## EXERCISE DATA
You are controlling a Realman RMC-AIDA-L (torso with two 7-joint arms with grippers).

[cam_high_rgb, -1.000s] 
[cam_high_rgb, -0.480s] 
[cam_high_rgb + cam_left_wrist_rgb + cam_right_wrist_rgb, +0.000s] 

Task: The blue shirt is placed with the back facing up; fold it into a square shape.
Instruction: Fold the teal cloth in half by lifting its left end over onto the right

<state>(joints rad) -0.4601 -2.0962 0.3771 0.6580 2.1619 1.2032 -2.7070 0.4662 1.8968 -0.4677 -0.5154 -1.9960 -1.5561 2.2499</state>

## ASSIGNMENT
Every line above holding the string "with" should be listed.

## OUTPUT BELOW
You are controlling a Realman RMC-AIDA-L (torso with two 7-joint arms with grippers).
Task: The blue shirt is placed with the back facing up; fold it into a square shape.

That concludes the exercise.